Problem details:
Filter on the word "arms": copy each matching line from the listing below.
(Information provided begins)
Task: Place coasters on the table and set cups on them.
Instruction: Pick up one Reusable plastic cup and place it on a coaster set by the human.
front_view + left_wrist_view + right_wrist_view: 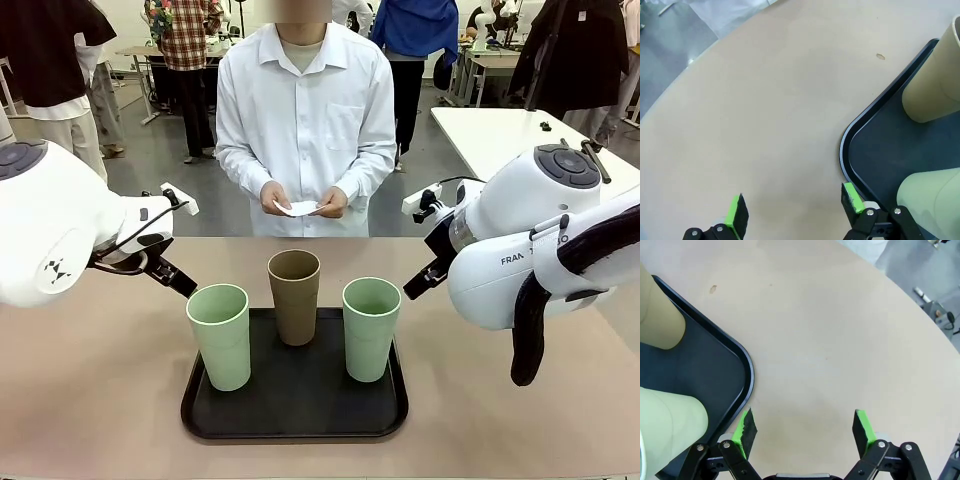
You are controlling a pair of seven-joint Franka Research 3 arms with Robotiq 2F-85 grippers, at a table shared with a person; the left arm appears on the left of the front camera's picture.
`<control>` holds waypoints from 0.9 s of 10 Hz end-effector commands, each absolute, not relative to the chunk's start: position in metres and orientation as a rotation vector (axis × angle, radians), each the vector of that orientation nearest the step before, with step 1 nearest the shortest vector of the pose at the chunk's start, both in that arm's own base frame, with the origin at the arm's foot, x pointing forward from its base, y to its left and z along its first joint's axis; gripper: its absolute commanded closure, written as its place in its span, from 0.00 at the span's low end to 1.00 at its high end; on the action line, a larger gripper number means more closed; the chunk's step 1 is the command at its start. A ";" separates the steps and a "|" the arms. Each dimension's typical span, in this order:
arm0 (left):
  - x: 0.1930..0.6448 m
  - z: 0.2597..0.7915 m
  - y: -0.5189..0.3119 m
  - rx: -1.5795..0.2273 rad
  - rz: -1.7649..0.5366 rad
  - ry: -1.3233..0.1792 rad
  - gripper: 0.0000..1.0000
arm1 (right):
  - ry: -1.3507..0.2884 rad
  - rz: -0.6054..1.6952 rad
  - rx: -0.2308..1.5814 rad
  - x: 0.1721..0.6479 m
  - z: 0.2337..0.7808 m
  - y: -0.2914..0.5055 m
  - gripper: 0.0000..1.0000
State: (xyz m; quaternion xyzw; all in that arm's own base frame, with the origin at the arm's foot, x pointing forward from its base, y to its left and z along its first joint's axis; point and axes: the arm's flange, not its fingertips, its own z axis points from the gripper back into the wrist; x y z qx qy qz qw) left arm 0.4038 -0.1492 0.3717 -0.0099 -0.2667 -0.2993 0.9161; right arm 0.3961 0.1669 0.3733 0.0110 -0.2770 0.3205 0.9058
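Three cups stand upright on a black tray (295,425) on the beige table (90,390): a mint cup (220,335) at the left, a brown cup (294,295) behind the middle, a mint cup (371,328) at the right. At the far side a person holds the white coasters (298,208) in both hands. My left gripper (180,282) hovers open just left of the tray's far left corner (844,145), with the brown cup (932,85) and the mint cup (932,200) beside it. My right gripper (418,283) hovers open off the tray's far right corner (749,375). Both grippers are empty.
Bare tabletop (765,100) lies left of the tray and bare tabletop (840,330) right of it. The table's curved far edge runs close ahead of both grippers. A white table (500,130) stands at the back right.
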 end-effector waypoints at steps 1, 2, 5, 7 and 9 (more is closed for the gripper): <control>0.404 0.372 -0.149 -0.020 -0.616 -0.549 0.00 | -0.572 0.662 0.023 0.396 0.373 0.167 0.00; 0.404 0.372 -0.149 -0.020 -0.616 -0.549 0.00 | -0.572 0.662 0.023 0.396 0.373 0.167 0.00; 0.409 0.433 -0.119 0.058 -0.658 -0.533 0.00 | -0.497 0.630 0.041 0.368 0.431 0.150 0.00; 0.370 0.461 -0.102 0.046 -0.659 -0.378 0.00 | -0.321 0.594 0.078 0.313 0.455 0.137 0.00; 0.325 0.467 -0.083 -0.049 -0.642 -0.300 0.00 | -0.204 0.557 0.104 0.253 0.445 0.123 0.00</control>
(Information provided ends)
Problem solution:
You are controlling a pair of seven-joint Franka Research 3 arms with Robotiq 2F-85 grippers, at a table shared with a person; the left arm appears on the left of the front camera's picture.
`<control>` holds waypoints from 0.9 s of 10 Hz end-effector commands, each absolute, not relative to the chunk's start: position in metres and orientation as a rotation vector (axis × angle, radians), each the vector of that orientation nearest the step before, with step 1 nearest the shortest vector of the pose at the chunk's start, both in that arm's own base frame, with the origin at the arm's foot, x pointing forward from its base, y to its left and z along its first joint's axis; gripper: its absolute commanded closure, written as its place in its span, from 0.00 at the span's low end to 1.00 at its high end; on the action line, a larger gripper number means more closed; the chunk's step 1 is the command at its start. A ";" separates the steps and a "|" the arms. Each dimension's typical span, in this order:

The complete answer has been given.